Economic impact of a recession in Europe

While the last recession was a mild one, it would still have an effect on us here in the US. Historically, recessions hit the US roughly once a decade. The business cycle is now turning with sickening speed and another one seems looming. Most of us will remember the financial heart attack we experienced in 2007-09, but the next recession will likely be milder and with unforeseeable consequences.

While there is still some concern about the effects of a recession in Europe, most analysts say the U.S. economy will not experience a recession this year. High oil prices, waning government aid, and a stronger dollar will slow growth this year. However, corporate profits and household debt load are all above pre-recession levels. While the economic outlook in Europe remains bleak, the US economy is still growing and it is forecasting above trend for the second year in a row.

The European financial crisis started as a banking system problem and then evolved into a sovereign debt crisis. In countries like Greece, a recession led to high public debts and banks having to be bailed out with taxpayer money. The EU's troika (the European Commission, the European Central Bank, and the International Monetary Fund) implemented emergency measures to stabilize their financial systems. In some countries, such as Uzbekistan, Turkey, and Israel, economic growth slowed to a crawl.
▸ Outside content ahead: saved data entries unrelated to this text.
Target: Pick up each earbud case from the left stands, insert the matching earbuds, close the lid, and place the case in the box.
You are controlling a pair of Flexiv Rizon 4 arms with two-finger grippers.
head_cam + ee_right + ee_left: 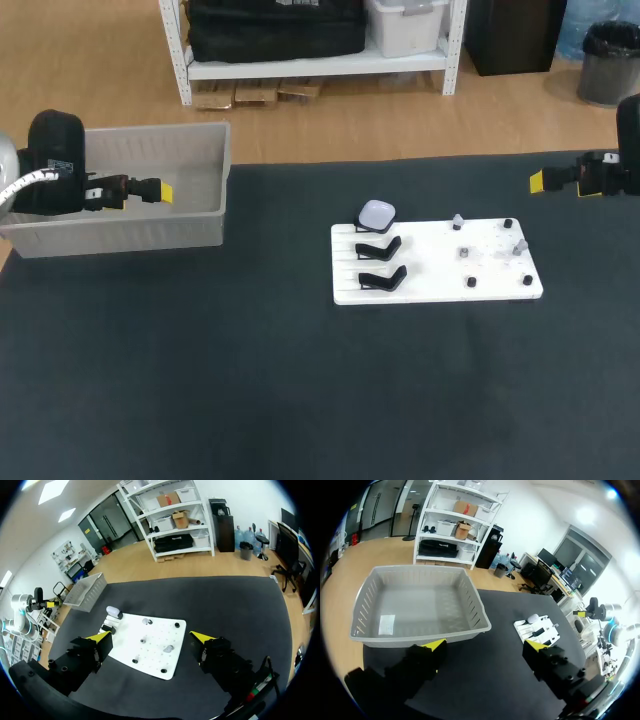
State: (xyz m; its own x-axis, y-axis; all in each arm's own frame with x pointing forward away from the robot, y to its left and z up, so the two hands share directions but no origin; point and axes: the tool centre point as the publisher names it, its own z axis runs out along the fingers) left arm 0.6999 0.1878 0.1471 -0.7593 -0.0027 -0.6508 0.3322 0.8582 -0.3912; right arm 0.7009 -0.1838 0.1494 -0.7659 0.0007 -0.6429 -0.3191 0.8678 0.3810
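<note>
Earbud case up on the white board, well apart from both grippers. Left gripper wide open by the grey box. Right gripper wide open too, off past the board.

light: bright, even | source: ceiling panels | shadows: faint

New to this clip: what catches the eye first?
The white board in the middle of the dark table stands out, with one pale earbud case on the rearmost of its black stands, the front two empty. A grey box sits at the far left, the left end effector open beside it; the right end effector hangs open at the right.
</note>
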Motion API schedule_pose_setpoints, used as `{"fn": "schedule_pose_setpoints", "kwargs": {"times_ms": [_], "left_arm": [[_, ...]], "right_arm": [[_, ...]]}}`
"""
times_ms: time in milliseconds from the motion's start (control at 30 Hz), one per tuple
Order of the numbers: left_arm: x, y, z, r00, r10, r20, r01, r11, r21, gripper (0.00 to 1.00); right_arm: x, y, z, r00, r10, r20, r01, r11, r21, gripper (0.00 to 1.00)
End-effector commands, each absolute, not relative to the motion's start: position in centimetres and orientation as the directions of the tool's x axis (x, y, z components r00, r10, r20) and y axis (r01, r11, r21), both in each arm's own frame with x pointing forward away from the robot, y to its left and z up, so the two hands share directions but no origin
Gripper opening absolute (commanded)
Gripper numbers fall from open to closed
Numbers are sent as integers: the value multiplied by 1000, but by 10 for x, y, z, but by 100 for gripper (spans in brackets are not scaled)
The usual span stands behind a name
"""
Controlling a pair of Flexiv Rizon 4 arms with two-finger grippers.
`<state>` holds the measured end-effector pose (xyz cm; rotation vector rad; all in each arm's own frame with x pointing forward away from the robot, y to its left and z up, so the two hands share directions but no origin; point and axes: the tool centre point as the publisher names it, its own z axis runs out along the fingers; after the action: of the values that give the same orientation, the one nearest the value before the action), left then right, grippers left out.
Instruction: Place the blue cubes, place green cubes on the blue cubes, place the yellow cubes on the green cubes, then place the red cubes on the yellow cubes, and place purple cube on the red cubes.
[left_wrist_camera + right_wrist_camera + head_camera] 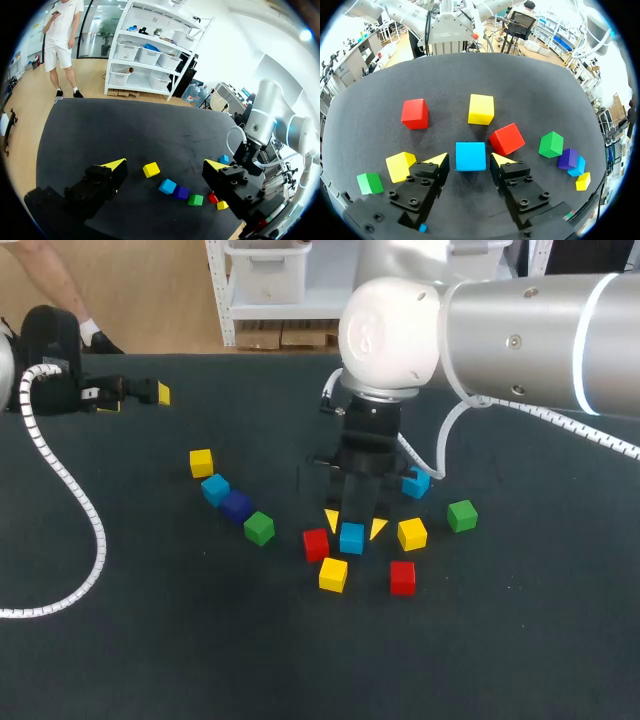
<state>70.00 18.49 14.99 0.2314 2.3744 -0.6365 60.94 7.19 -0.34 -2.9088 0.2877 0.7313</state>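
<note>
My right gripper (354, 525) hangs low over a blue cube (351, 537) near the table's middle. In the right wrist view that blue cube (470, 156) sits between the yellow fingertips (437, 160), a thin dark gap showing on each side. Close around it lie a red cube (316, 544), a yellow cube (333, 574), another red cube (402, 577) and another yellow cube (412, 533). A second blue cube (415, 482) is half hidden behind the right wrist. My left gripper (137, 400) stays at the far left, open and empty, and the left wrist view shows this gripper (165, 165) spread wide.
A row runs to the left: yellow cube (201, 462), blue cube (215, 489), purple cube (237, 505), green cube (259, 528). A second green cube (462, 515) sits to the right. The left arm's white cable (80, 510) loops over the dark table (520, 640).
</note>
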Motion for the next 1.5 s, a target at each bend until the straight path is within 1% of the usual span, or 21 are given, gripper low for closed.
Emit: {"fn": "schedule_pose_setpoints", "kwargs": {"times_ms": [33,167,233,300,333,367,633,867,1067,1200,1300,1400,1467,1500], "left_arm": [[700,185,150,-767,0,-642,321,866,-383,100],[700,185,150,-767,0,-642,321,866,-383,100],[700,185,150,-767,0,-642,321,866,-383,100],[700,185,150,-767,0,-642,321,866,-383,100],[700,185,150,-767,0,-642,321,866,-383,100],[700,185,150,-767,0,-642,321,866,-383,100],[700,185,150,-767,0,-642,321,866,-383,100],[700,185,150,-767,0,-642,321,866,-383,100],[700,185,150,-767,0,-642,321,866,-383,100],[700,185,150,-767,0,-642,321,866,-383,100],[700,185,150,-767,0,-642,321,866,-383,100],[700,185,150,-767,0,-642,321,866,-383,100],[700,185,150,-767,0,-642,321,866,-383,100],[700,185,150,-767,0,-642,321,866,-383,100]], "right_arm": [[610,74,-5,862,-152,-484,-212,-975,-71,52],[610,75,-7,861,-151,-486,-209,-975,-68,49],[610,75,-9,861,-151,-487,-208,-976,-66,45],[610,76,-9,859,-152,-488,-208,-976,-64,24],[610,76,-9,859,-153,-489,-209,-976,-63,16],[610,76,-9,858,-155,-490,-212,-975,-61,0],[611,76,-5,852,-203,-483,-252,-967,-39,0],[619,75,18,793,-415,-445,-461,-887,6,0],[633,79,30,641,-602,-476,-667,-744,43,0],[638,83,33,553,-683,-477,-759,-649,48,0],[639,87,34,478,-760,-441,-833,-551,47,0],[642,92,30,363,-842,-399,-910,-412,41,0],[645,96,26,321,-864,-388,-931,-363,40,0],[646,98,24,274,-887,-371,-951,-308,33,0]]}}
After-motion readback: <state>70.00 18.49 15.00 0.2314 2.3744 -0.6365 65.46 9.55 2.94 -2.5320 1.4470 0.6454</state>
These countries are all impacted by the recession in some way.

Impact of a recession on the stock market

There are several factors that influence the stock market during a recession, such as government stimulus packages and Federal Reserve Board action. Government stimulus programs, which are intended to boost the economy and prevent a further drop in the stock market, give a large infusion of cash to companies, local governments, and individual investors. Additionally, the Federal Reserve can initiate quantitative easing, or bond buying, to inject more money into the economy and boost the stock market.

Although stock prices tend to decline during a recession, they are often good opportunities to buy. There are companies whose business models are more resilient to economic downturns than others. Financial markets tend to be cyclical, with repeated patterns of expansion, peak, recession, and trough. In every recession, stocks usually rise or fall, and recover eventually. However, investors need to keep in mind that the timing and the direction of their investments can make a big difference.

Investors should keep a buffer of three to six months of living expenses in their portfolios. If you have extra money in the bank, it's a good idea to invest some of it. However, if you're worried about the economy's future, it's a good idea to start building an emergency fund before making investments. This way, you can continue to invest even after the recession has passed.

Impact of a recession on consumer spending

As GDP declines, consumer spending tends to follow. In past recessions, however, it did not show such a negative correlation. Rather, it fluctuated with the underlying economic circumstances. In other cases, consumers are the culprit of a recession, by pulling back spending in anticipation of a decline in personal income or job loss. This, in turn, lowers GDP. In such instances, the economy cannot recover quickly enough to compensate for the lost income or spending.

In general, the recession affected people of all ages, from young adults to the elderly. The unemployed and singles, as well as people who lived with their parents or other family members, were among the worst hit by the recession. These difficulties in life affected older adults' health and their spending patterns, and they often exhibited physical and mental symptoms. In particular, older adults were more likely to suffer from depression and sleeping problems.

During the last six recessions in the US, consumer spending has decreased by an average of 2.6%. The largest drop, however, was observed in the second quarter of 2020, when US GDP fell by 11 percent in the first half of the year. The US economy's economy is currently experiencing its worst recession since the Great Depression. This is a result of a shift from services to goods. Consumers are moving away from leisure-related services and toward spending on goods.